The analogy
Think of a new colleague on their first day. You tell them "fill out these forms" and let them go: if the form is obvious, that's fine, that's zero-shot. But if the form is strange and has a thousand boxes, you put two or three already-filled-out forms in front of them as samples. They look, they understand the style, the alignments, the abbreviations, and they copy the model. Showing them a finished example is worth more than half an hour of explanations. Few-shot is that little stack of examples you set down beside them.
How it really works
The AI derives the "how it should be done" from the examples you put inside the request. Each example tells it more than an abstract rule: it fixes the format, the tone, the length, and above all the edge cases, which you'd struggle to describe in words. The term "shot" is precisely the example: zero-shot none, few-shot a few. It's not learning permanently: it uses the examples only there, in that conversation, as a model to imitate.
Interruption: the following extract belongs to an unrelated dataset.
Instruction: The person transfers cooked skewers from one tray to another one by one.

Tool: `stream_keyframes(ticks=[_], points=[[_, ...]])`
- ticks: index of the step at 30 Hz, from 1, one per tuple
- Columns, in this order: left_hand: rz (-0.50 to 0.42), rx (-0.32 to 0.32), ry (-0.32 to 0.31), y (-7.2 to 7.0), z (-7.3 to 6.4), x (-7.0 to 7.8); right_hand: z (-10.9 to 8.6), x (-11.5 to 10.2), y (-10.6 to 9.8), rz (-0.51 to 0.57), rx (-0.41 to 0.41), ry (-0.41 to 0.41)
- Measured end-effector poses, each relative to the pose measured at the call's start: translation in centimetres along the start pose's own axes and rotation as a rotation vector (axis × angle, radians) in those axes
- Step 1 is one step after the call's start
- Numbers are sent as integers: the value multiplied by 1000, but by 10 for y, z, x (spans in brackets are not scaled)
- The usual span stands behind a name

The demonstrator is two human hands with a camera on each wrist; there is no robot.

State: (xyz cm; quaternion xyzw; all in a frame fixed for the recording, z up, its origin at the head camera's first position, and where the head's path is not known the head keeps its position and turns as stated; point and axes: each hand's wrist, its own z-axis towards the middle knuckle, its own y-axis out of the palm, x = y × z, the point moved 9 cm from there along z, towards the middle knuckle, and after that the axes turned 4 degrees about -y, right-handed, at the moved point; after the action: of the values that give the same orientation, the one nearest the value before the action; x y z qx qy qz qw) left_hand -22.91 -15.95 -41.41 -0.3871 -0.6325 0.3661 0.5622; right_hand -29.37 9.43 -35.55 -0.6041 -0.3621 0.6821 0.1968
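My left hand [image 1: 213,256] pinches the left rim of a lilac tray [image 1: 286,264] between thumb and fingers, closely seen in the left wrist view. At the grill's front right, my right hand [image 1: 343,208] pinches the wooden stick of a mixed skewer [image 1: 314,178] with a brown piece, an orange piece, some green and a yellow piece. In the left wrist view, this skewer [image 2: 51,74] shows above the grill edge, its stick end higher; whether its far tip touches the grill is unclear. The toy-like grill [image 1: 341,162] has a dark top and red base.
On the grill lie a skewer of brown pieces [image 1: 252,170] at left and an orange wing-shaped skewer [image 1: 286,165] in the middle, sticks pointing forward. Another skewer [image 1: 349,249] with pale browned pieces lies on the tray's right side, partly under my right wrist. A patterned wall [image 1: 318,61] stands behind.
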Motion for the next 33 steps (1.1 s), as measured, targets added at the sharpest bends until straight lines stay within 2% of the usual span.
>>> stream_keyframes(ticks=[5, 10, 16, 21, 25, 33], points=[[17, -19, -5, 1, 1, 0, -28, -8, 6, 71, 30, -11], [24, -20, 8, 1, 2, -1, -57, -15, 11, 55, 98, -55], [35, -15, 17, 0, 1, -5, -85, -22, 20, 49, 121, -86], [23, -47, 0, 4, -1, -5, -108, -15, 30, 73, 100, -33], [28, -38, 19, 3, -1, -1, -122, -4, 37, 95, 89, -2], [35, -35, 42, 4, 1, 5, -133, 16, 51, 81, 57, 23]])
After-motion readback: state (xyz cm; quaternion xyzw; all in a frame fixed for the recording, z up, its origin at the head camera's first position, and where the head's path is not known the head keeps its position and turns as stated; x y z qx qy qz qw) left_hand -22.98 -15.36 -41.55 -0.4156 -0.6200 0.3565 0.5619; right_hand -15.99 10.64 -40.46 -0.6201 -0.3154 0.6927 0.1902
What you can do in practice
- Start zero-shot: just ask. Often it's already enough, and you save time.
- If the result is off target in format or style, add two or three before-and-after examples. The operative syntax:
Turn the titles into a clear, catchy but sober version. Examples:
- "Third Quarter Budget Meeting" -> "The Quarterly Budget: the 3 numbers that count"
- "Vacation Policy Update" -> "Vacation: what changes from January"
Now turn this one: "New Warehouse Management System"
- Keep the examples consistent with each other: if they contradict, the AI gets confused.
- For classifying, formatting or imitating a style, few-shot is almost always the winning move.
A common misconception
People think the more examples you give, the better. Beyond a handful, though, the examples stop helping: they fill up the conversation and sometimes push the AI to copy them to the letter instead of grasping the criterion and generalizing. Two to four well-chosen examples that cover the variety of cases are worth more than ten identical ones. The quality of the examples counts more than the number.
Frequently asked questions
How many examples are needed?
Generally two to four. They serve to show the variety of cases, not to fill space. If you put in many and all alike, you add weight without adding information.
Is it better to give examples or to explain in words what I want?
It depends. For format and style the examples win, because showing is more effective than describing. For logical rules ("exclude cases under 18") the explanation is clearer. Often the combination of the two is the best thing.
Does it work on all AIs?
Yes, it's a general principle of how these models are steered, not a feature of a specific product. The product changes, not the idea: showing examples of the desired result helps everywhere.
Without examples doesn't the AI understand?
On common tasks it understands perfectly well on its own: asking it for an apology email or a summary doesn't require examples. Examples aren't there to make it "understand," they're there when the result has to come out done your way, with a format or a style that's awkward to explain in words. It's a lever of precision, not a crutch for misunderstanding.